La muestra reúne una setenta obras mayores, realizadas entre la posguerra y la Transición. Se trata de conjuntos que demuestran el compromiso del artista en momentos históricos decisivos, que han quedado grabados en la memoria colectiva como la ejecución por garrote vil del joven anarquista Salvador Puig Antich, el proceso de Burgos contra un grupo de militantes antifranquistas o la sesión constituyente de la Assamblea de Catalunya en 1971, que celebró con la pintura habitualmente colgada en el Parlamento. “Son obras que plasman la respuesta de Tàpies a la situación política que estaba viviendo y que nada comparten con los tradicionales cuadros de Historia, que relatan los hechos en imágenes”, indicó Guerra. Es el caso de Composición con números, que recuerda la huida de prisión de 29 anarquistas y el asesinato de Oriol Solé Sugranyes a manos de la Guardia Civil, cuando intentaba cruzar la frontera francesa. “Fue emocionante cuando la madre de Solé Sugranyes, al mirar el listado de números, dijo: este cuadro habla de mi hijo”, recordó el comisario.

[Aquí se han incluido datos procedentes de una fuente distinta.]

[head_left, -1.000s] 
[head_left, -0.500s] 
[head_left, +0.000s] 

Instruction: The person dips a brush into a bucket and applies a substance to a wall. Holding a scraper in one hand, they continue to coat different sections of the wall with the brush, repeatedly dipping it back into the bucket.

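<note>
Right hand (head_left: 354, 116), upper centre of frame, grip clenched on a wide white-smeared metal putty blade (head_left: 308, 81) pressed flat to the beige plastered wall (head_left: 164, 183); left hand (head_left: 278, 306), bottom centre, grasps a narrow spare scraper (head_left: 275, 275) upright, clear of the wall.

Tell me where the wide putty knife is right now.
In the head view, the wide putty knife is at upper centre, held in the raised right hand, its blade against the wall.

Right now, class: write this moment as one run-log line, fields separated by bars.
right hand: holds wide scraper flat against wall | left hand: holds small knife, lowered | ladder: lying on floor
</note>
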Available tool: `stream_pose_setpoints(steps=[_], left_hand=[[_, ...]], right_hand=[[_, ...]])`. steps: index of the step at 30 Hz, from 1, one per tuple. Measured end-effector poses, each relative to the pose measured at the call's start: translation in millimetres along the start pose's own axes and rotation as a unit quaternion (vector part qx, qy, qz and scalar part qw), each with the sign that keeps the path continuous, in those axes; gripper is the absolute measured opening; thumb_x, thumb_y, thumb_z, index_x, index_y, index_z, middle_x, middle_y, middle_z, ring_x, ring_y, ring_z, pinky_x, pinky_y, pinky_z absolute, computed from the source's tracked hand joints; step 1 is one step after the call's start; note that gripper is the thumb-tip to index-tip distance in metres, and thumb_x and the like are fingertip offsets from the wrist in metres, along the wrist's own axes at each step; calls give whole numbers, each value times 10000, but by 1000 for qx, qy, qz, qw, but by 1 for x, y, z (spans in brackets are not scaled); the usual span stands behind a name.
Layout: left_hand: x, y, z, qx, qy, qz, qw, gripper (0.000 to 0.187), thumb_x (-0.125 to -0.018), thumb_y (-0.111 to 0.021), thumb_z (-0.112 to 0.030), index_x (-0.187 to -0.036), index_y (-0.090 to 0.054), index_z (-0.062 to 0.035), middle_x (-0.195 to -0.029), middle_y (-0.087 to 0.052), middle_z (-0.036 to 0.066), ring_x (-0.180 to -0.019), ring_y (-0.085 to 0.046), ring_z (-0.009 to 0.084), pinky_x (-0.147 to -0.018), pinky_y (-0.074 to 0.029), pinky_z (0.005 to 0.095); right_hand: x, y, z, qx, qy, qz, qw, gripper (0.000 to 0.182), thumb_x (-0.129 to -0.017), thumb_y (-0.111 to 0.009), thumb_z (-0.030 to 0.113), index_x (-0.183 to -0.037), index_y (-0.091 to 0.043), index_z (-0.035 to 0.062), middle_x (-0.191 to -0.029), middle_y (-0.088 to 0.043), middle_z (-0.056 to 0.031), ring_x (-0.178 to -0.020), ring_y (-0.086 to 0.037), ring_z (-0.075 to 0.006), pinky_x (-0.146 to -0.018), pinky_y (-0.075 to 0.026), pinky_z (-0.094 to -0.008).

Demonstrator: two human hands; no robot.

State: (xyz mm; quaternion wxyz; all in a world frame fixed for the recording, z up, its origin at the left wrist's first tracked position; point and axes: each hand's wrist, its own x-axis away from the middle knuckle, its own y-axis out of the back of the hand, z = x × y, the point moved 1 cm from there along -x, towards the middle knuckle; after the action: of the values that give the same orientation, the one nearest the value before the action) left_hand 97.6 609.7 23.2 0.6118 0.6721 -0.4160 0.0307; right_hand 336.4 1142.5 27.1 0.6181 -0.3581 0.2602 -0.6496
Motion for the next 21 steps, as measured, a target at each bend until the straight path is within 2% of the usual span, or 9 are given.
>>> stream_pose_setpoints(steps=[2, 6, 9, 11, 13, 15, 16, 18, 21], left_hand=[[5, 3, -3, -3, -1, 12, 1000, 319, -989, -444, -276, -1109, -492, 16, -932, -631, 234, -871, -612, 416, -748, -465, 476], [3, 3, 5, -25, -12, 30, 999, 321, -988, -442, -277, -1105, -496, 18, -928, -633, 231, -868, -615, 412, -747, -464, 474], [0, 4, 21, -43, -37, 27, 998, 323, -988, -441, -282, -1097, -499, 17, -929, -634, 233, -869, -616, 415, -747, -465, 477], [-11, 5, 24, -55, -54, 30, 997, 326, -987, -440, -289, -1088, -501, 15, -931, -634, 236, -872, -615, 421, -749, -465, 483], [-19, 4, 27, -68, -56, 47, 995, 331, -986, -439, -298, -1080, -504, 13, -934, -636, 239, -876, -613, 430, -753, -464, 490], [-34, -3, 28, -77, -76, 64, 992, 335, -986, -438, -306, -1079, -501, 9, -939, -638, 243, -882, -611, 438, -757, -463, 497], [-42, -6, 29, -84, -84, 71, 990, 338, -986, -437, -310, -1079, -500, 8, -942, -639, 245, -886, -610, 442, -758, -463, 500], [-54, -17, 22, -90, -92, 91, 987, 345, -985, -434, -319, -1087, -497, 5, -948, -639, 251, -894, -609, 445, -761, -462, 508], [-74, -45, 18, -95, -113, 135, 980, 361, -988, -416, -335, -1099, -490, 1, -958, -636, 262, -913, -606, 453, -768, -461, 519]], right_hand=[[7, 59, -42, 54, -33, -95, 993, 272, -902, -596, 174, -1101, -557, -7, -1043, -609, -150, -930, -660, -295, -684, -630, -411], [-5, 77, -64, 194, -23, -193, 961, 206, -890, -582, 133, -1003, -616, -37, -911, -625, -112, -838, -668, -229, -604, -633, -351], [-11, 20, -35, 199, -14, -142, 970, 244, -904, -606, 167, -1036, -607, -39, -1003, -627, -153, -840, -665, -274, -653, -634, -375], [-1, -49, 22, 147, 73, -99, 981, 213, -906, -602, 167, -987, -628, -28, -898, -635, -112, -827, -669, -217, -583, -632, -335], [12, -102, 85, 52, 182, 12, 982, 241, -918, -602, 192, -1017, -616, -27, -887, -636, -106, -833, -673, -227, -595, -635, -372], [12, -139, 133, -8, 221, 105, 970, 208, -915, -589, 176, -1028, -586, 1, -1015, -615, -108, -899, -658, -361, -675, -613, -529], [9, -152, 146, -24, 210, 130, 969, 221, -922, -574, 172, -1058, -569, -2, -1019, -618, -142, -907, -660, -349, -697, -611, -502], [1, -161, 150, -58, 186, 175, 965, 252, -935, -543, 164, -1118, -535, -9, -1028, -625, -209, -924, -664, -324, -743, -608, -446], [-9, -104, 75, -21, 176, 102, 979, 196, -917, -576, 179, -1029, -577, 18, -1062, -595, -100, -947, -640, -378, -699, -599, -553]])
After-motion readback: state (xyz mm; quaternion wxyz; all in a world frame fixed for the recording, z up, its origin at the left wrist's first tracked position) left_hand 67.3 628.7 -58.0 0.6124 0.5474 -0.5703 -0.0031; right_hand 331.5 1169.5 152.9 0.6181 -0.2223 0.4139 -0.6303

La muestra arranca con las primeras páginas manuscritas de su memoria personal. Las redactó en 1966, tras participar en la Caputxinada, reunión clandestina donde se debatió la creación del primer sindicado universitario democrático desde la Guerra Civil. “Tàpies surge de la Barcelona miserable de la posguerra, destruida por las bombas fascistas”, indicó Guerra, que para enfocar la situación ha elegido un documental francés de 1938 titulado La mutilación de Barcelona.

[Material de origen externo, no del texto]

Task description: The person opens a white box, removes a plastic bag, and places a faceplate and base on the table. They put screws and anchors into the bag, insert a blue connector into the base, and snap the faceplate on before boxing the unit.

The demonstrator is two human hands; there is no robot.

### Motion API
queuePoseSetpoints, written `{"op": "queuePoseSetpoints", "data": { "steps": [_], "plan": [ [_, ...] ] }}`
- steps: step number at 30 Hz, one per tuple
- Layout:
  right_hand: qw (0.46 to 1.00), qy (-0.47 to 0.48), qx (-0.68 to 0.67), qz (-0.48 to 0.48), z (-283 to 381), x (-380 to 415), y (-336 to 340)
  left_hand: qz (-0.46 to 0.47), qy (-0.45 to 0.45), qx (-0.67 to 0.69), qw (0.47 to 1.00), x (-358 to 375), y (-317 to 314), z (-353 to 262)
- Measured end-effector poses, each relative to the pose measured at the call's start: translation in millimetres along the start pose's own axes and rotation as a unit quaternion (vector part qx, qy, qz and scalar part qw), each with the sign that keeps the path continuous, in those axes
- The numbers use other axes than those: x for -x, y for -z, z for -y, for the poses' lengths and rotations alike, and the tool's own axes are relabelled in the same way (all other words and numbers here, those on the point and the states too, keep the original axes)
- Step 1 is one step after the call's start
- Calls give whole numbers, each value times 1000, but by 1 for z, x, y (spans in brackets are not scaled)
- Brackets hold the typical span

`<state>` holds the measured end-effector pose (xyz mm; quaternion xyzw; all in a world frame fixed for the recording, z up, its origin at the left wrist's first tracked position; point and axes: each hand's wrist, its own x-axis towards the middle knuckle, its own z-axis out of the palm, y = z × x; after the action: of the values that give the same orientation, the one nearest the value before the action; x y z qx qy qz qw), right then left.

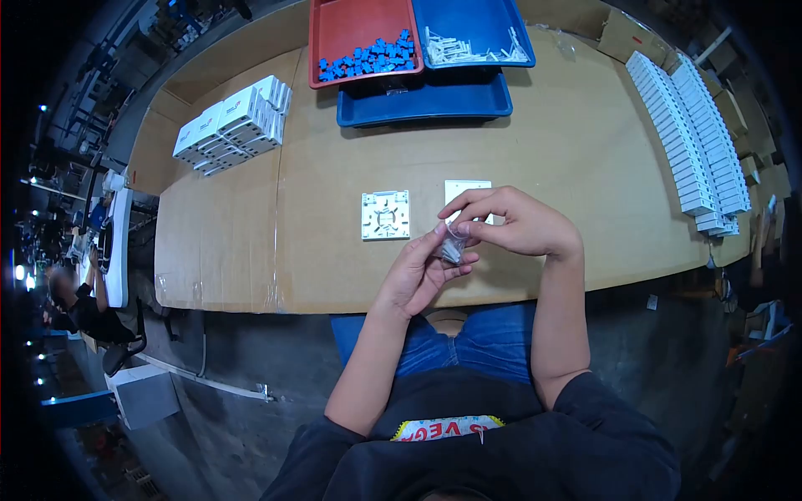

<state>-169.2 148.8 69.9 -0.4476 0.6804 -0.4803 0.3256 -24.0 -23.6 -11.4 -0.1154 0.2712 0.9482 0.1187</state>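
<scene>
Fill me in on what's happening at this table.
A person's left hand and right hand hold a small clear bag, contents unclear. Just beyond lie a white square part and another white piece, partly hidden by the right hand. Farther back, a red tray holds blue pieces.

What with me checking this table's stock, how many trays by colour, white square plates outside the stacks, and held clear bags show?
Red tray: 1
Blue trays: 2
White square plates: 2
Held clear bag: 1
Total: 6
</scene>
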Motion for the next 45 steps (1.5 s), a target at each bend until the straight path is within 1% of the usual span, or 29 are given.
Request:
{"op": "queuePoseSetpoints", "data": {
  "steps": [2,5,8,11,14,20,23,26,29,32,35,36,38,40,41,42,45],
  "plan": [
    [999,-5,-28,-23,1,0,0,-8,4,-7,1000,-1,-1,-2],
    [999,9,-35,-10,-8,-2,-3,-8,-4,-21,1000,-2,0,-2],
    [998,-48,-2,29,3,-6,-9,-3,-16,-48,999,-1,0,-2],
    [999,-10,-21,22,-8,-7,-9,-10,-22,-60,998,1,-3,-5],
    [999,-15,-38,13,-11,-8,-9,-19,-27,-63,997,3,-7,-7],
    [997,-48,-37,44,-11,-10,-9,-26,-20,-60,998,2,-6,-4],
    [997,-53,-59,19,-11,-10,-6,-32,-21,-61,997,3,-12,-8],
    [994,-64,-81,19,-9,-13,-11,-35,-25,-61,997,4,-7,-7],
    [997,-54,-46,36,-17,-15,-19,-33,-29,-62,997,4,-4,-5],
    [996,-66,-52,40,-16,-17,-14,-39,-25,-60,997,6,-6,-8],
    [991,-71,-109,17,-7,-16,-15,-32,-31,-53,998,7,-3,-9],
    [992,-81,-96,32,-7,-15,-17,-25,-33,-50,998,6,-2,-7],
    [991,-100,-67,59,-14,-17,-20,-39,-31,-66,997,5,1,-3],
    [995,-76,-41,53,-13,-16,-17,-49,-30,-79,995,4,-1,-2],
    [996,-66,-29,52,-15,-15,-15,-31,-18,-54,998,2,3,-1],
    [997,-49,-60,30,-21,-15,-11,-14,-5,-28,1000,-1,13,1],
    [995,-39,-23,-86,-31,-16,13,31,20,55,998,-9,48,11]
  ]
}}
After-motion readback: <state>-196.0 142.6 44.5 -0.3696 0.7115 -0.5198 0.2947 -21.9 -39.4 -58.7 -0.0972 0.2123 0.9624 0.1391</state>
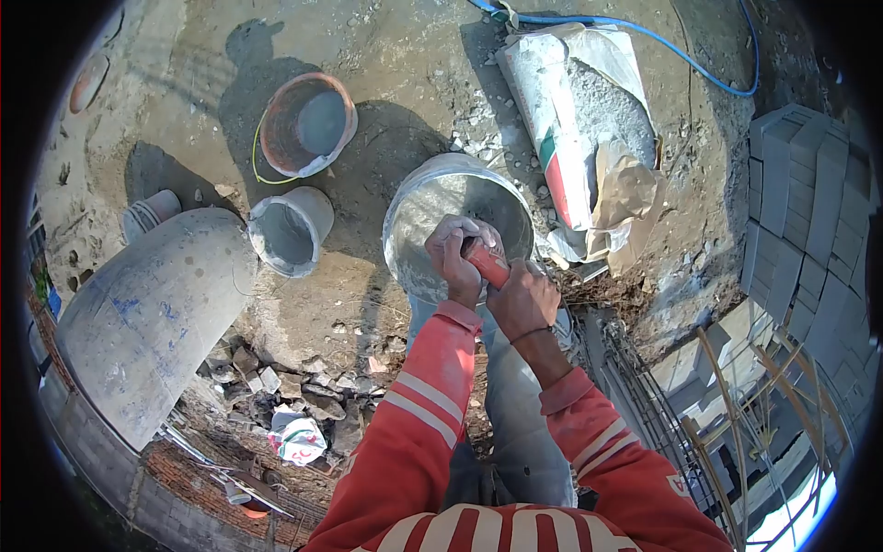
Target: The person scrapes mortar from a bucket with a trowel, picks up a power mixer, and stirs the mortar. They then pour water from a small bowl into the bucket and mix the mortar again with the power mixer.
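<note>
Both hands are closed around a red, cylinder-shaped tool body (487, 265) above a large round bucket (405, 198). My left hand (452, 258) wraps its far end, its fingers coated with pale dust. On the near end my right hand (526, 302) has its fingers curled tightly; a dark band circles that wrist. The tool's working end is hidden beneath my hands, so its exact kind cannot be made out. Grey residue coats the bucket's inner wall, and my hands block part of its inside.
An opened cement bag (543, 101) lies right of the bucket. Left stand an orange-brown bucket (273, 138) and a smaller grey bucket (317, 213), beside a large grey board (156, 313). Broken stones (317, 391) lie front left; stacked grey blocks (800, 193) stand right. A blue hose (644, 35) crosses behind.
</note>
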Demonstrator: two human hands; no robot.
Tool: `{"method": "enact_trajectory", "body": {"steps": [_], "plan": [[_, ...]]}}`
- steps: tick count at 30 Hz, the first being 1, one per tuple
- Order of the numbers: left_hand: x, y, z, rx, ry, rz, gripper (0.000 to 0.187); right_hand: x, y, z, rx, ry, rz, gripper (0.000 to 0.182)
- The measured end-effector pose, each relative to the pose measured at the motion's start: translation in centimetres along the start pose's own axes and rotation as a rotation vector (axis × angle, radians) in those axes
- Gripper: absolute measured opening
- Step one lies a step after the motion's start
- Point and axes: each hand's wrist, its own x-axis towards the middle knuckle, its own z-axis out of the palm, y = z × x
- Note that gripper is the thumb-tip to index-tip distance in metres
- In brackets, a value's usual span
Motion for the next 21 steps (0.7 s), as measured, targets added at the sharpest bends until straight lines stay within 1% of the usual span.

Por primera vez desde 1964 se pueden admirar juntas las tres grandes pinturas matéricas que realizó para la Documenta 3 de Kassel (Alemania). La gris pertenece al Artium de Vitoria; la negra, a la Fundación Beyeler de Basilea (Suiza), que la presta por primera vez, y la tercera, Ocre, para Documenta, se rescató de las reservas del Museo Louisiana de Humlebaek (Dinamarca) y para exhibirla ha sido necesario reconstruir la zona central con la misma masa de arena, polvo de mármol, pigmento y adhesivo que utilizó Tàpies. “Reunir esta tres obras, símbolo de un momento de opulencia formal, significa restituir los mejores momentos de la trayectoria de Tàpies”, asegura Guerra.

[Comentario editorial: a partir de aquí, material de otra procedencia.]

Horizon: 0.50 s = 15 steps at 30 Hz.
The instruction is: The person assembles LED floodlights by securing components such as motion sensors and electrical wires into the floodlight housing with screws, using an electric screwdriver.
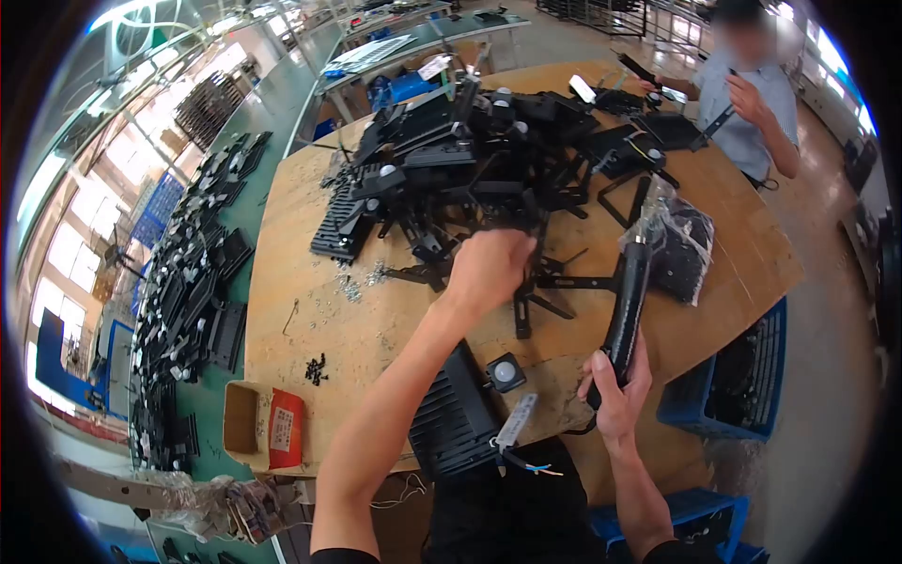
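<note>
My left hand (490,268) reaches to the near edge of a heap of black lamp parts and brackets (442,155). Its fingers curl down among the dark pieces, and whatever they grip is hidden. In my right hand (620,390) is a black electric screwdriver (627,305), held upright with its metal tip pointing up. A black finned floodlight (453,414) lies at the table's near edge, close to my body. Attached beside it is a small motion sensor (505,372) with a white dome. A white tag (516,420) and a cable with bare coloured wire ends hang at its front.
On the wooden table (310,216) are loose black screws (317,368), small silver hardware (350,288), an open carton (263,428) and a plastic bag of black parts (681,249). Blue crates (728,376) stand at the right. A co-worker (752,103) handles parts across the table.
</note>
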Motion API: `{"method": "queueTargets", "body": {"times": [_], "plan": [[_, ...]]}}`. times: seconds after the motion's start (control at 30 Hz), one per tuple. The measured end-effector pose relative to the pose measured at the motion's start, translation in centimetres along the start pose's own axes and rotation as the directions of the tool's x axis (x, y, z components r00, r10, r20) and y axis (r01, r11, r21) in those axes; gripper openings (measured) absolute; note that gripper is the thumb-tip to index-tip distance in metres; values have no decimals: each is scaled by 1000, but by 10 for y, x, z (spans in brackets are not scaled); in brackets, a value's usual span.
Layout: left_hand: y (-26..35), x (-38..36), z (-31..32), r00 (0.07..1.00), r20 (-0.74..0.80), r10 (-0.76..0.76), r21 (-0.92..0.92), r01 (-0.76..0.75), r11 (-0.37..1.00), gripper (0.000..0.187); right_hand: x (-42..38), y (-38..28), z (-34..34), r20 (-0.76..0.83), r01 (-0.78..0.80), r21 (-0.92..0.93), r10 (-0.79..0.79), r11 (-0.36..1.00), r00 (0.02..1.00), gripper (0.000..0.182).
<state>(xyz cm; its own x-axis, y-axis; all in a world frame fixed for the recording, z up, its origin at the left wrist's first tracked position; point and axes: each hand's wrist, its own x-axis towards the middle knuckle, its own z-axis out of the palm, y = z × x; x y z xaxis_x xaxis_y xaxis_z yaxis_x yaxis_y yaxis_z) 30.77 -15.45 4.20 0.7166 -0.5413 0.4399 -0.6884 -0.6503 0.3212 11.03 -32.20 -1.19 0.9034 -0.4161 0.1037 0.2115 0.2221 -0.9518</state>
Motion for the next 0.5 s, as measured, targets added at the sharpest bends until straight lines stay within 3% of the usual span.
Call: {"method": "queueTargets", "body": {"times": [0.03,0.07,0.1,0.17,0.3,0.37,0.4,0.43,0.47,0.5], "plan": [[1,13,3,944,217,-250,-158,287,945,28,-1,0,0,-22,2,-1,-2,1000,1000,70],[2,23,5,780,451,-433,-232,571,788,32,-1,-1,1,-25,-8,4,8,1000,1000,70],[3,31,7,784,450,-428,-234,566,791,32,0,-2,2,-16,-16,9,16,1000,1000,70],[2,43,14,645,636,-424,-348,730,589,39,1,-1,1,-18,-11,-1,11,1000,1000,69],[-7,57,22,632,703,-327,-436,746,503,39,1,-2,1,11,-12,39,12,999,1000,69],[5,59,20,632,631,-451,-297,733,612,38,2,1,-1,19,-10,45,9,999,1000,69],[17,56,14,767,468,-440,-142,556,819,32,4,5,-2,27,14,37,-15,999,1000,69],[22,57,15,762,474,-442,-141,561,816,32,4,6,-3,34,31,28,-32,999,999,69],[28,58,17,935,150,-322,-17,328,944,29,2,5,-4,36,11,23,-12,1000,999,69],[29,54,21,984,-150,-99,189,127,974,27,3,5,-3,28,16,27,-17,1000,999,68]]}}
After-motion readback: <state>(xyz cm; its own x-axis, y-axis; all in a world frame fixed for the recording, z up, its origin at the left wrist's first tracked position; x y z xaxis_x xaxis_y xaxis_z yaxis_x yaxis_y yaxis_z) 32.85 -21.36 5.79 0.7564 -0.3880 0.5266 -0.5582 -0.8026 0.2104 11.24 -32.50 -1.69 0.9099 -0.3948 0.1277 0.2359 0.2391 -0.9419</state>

El recorrido expositivo no es lineal ni cronológico, sino que se articula en secuencias formales y conceptuales, como las fantasmagóricas obras figurativas de finales de los 50, la época de París resumida en la sábana con la senyera y las firmas de todos los intelectuales, el rechazo de los cánones clásicos cristalizado en los pies deformes y tumefactos y los homenajes a los caídos, como la pintura por Federico García Lorca que la censura franquista confiscó en 1952 para que no pudiera competir en el Premio Carnegie, que de todos modos se le concedió seis años más tarde. La relación con Joan Brossa se plasma en la icónica Puerta metálica con violín, realizada en 1956 para un escaparate de Paseo de Gràcia, y el libro U no es ningú, que reúne poemas y dibujos de los dos.

La propuesta se completa con T de Teresa, que reúne las series dedicadas a su esposa. Pese al carácter íntimo, afectivo e incluso erótico, la conciencia política del artista se manifiesta también en estas obras.